Ha didn't expect this to end up here. If anyone is interested, I'm working on a blogpost explaining how we built the app in detail… It uses embedded TensorFlow on device (better availability, better speed, better privacy, $0 cost), with a custom neural net inspired by last month's MobileNets paper, built & trained with Keras. It was loads of fun to build :)
How large is the training set / how did you get a sufficient amount of hot dog pics for a custom model, especially since you did not have a class of naive Stanford CS students at your disposal?

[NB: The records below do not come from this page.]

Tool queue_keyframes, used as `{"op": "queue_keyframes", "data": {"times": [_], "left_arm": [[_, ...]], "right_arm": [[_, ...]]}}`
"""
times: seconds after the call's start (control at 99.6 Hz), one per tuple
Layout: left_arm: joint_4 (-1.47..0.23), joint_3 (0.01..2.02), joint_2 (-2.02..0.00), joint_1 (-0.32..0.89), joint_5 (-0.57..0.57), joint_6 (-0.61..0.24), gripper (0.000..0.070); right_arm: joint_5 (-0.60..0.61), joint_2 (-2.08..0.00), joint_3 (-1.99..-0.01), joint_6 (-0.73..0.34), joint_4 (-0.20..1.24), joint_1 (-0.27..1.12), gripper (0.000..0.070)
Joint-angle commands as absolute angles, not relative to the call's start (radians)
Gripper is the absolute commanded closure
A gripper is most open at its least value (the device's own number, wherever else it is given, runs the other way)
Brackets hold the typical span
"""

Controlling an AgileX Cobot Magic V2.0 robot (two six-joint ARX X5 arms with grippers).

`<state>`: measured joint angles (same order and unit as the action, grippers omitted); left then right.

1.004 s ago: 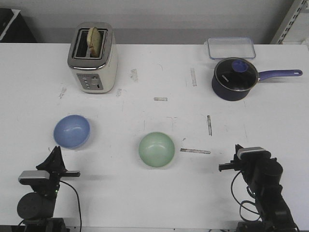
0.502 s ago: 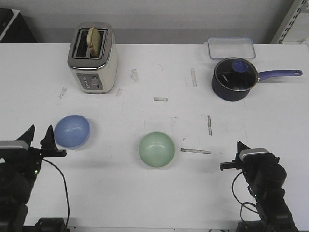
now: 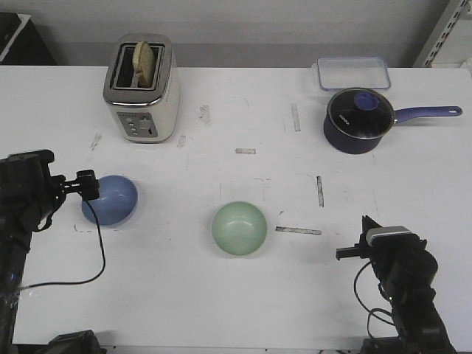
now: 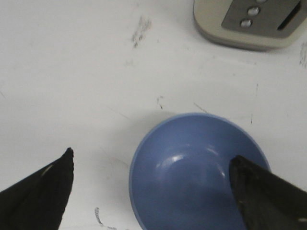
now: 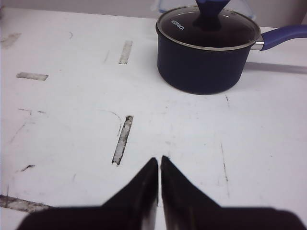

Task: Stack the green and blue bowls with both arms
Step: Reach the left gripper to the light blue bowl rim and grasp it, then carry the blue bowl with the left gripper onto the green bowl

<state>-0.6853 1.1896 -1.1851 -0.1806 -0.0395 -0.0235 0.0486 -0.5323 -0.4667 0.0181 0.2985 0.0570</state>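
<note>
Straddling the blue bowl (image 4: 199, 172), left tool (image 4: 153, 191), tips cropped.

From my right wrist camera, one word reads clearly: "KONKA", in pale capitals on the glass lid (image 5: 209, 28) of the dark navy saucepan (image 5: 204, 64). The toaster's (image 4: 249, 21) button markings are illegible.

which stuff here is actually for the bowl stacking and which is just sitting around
For the job:
blue bowl
green bowl
left gripper, open around the blue bowl's rim
right gripper, shut and empty

Just lying about:
toaster with bread in it
navy pot with lid
clear container
</note>
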Motion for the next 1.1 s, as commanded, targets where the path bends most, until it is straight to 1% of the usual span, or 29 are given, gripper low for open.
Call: {"op": "queue_keyframes", "data": {"times": [0.0, 0.07, 0.241, 0.301, 0.351, 0.411, 0.452, 0.482, 0.542, 0.572, 0.582, 0.602, 0.612, 0.622, 0.682, 0.723, 1.094], "left_arm": [[-0.716, 1.203, -1.248, -0.198, -0.091, -0.046, 0.0086], [-0.745, 1.203, -1.314, -0.22, -0.117, -0.046, 0.0088], [-0.758, 1.203, -1.449, -0.242, -0.117, -0.048, 0.0091], [-0.754, 1.203, -1.489, -0.247, -0.117, -0.063, 0.0099], [-0.754, 1.203, -1.517, -0.25, -0.117, -0.082, 0.0122], [-0.755, 1.203, -1.547, -0.25, -0.117, -0.091, 0.0195], [-0.756, 1.203, -1.566, -0.25, -0.117, -0.091, 0.0257], [-0.756, 1.203, -1.574, -0.25, -0.117, -0.091, 0.0284], [-0.758, 1.203, -1.586, -0.25, -0.117, -0.092, 0.0362], [-0.757, 1.203, -1.588, -0.25, -0.117, -0.092, 0.0416], [-0.756, 1.203, -1.588, -0.25, -0.117, -0.092, 0.0446], [-0.754, 1.203, -1.588, -0.25, -0.117, -0.092, 0.0475], [-0.753, 1.203, -1.588, -0.25, -0.117, -0.092, 0.0506], [-0.753, 1.203, -1.588, -0.25, -0.117, -0.092, 0.0516], [-0.745, 1.203, -1.588, -0.25, -0.117, -0.092, 0.0636], [-0.742, 1.203, -1.588, -0.25, -0.117, -0.092, 0.07], [-0.726, 1.235, -1.57, -0.249, -0.117, -0.097, 0.0699]], "right_arm": [[0.049, -0.539, -0.471, 0.008, 0.285, 0.057, 0.07], [0.052, -0.539, -0.471, 0.008, 0.285, 0.057, 0.07], [0.052, -0.539, -0.471, 0.008, 0.292, 0.057, 0.07], [0.052, -0.539, -0.471, 0.008, 0.292, 0.057, 0.07], [0.052, -0.539, -0.471, 0.008, 0.292, 0.058, 0.07], [0.052, -0.539, -0.471, 0.008, 0.292, 0.058, 0.07], [0.052, -0.539, -0.471, 0.008, 0.292, 0.058, 0.07], [0.052, -0.539, -0.471, 0.008, 0.292, 0.058, 0.07], [0.052, -0.539, -0.471, 0.008, 0.292, 0.058, 0.07], [0.052, -0.539, -0.471, 0.008, 0.292, 0.058, 0.07], [0.052, -0.539, -0.471, 0.008, 0.292, 0.058, 0.07], [0.052, -0.539, -0.471, 0.008, 0.292, 0.058, 0.07], [0.052, -0.539, -0.471, 0.008, 0.292, 0.058, 0.07], [0.052, -0.539, -0.471, 0.008, 0.292, 0.058, 0.07], [0.052, -0.539, -0.471, 0.007, 0.292, 0.058, 0.07], [0.052, -0.539, -0.471, 0.007, 0.292, 0.058, 0.07], [0.052, -0.539, -0.471, 0.006, 0.293, 0.058, 0.07]]}}
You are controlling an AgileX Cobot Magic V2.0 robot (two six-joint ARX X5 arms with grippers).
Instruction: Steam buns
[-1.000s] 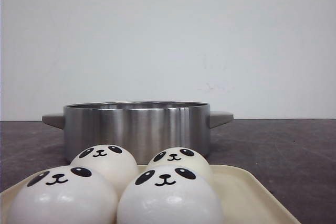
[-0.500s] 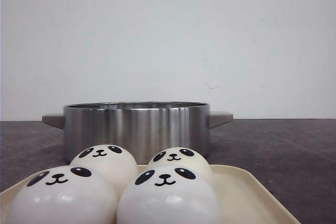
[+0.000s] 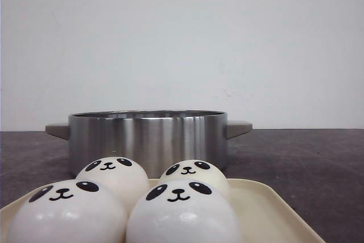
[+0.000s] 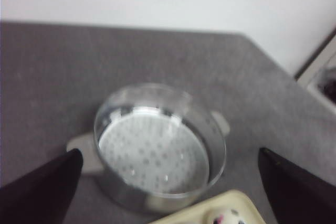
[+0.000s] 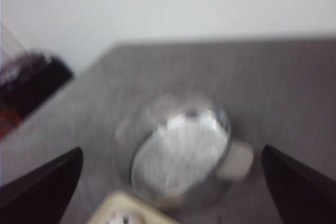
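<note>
Buns (image 3: 122,203): four on the cream tray (image 3: 267,211), two rows of two, faces toward the front camera.
Tray position: 6 o'clock of the steel pot (image 3: 148,140), just beside it, on the dark surface (image 3: 301,163).
Pot: upright, perforated steamer plate (image 4: 152,156) inside, no bun in it.
My left pincer (image 4: 168,192): spread wide, holding nothing, above the pot.
My right pincer (image 5: 170,195): spread wide, holding nothing; view blurred.
</note>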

About 150k total images, 3k of which were hotdogs. The results are far from perfect (there's ton of subtle — or hilarious — ways to trick the app) but it was better than using a pre-trained model or doing transfer learning, accuracy-wise (honestly it was even better than using Cloud APIs). As for the difficulty in preparing the training set, I'll just say I definitely empathize with Dinesh and Jian Yang’s feelings in episode 4 :D
Can you please elaborate a bit more on the model architecture and what you tried with respect to transfer learning?
Did you use an imagenet architecture e.g. VGG and retrain from scratch or a custom architecture? Did you try chop off the last 1/2/3 layers of a prerrained mode and fine-tune?
Bonus points:
1. How much better were your results trained from scratch vs fine-tuned?
2. How long did it take to train your model and on what hardware?
Hey so I actually tried Vgg, Inception and SqueezeNet, out of the box, chopped and trained from scratch (SqueezeNet only for the latter due to resource constraints).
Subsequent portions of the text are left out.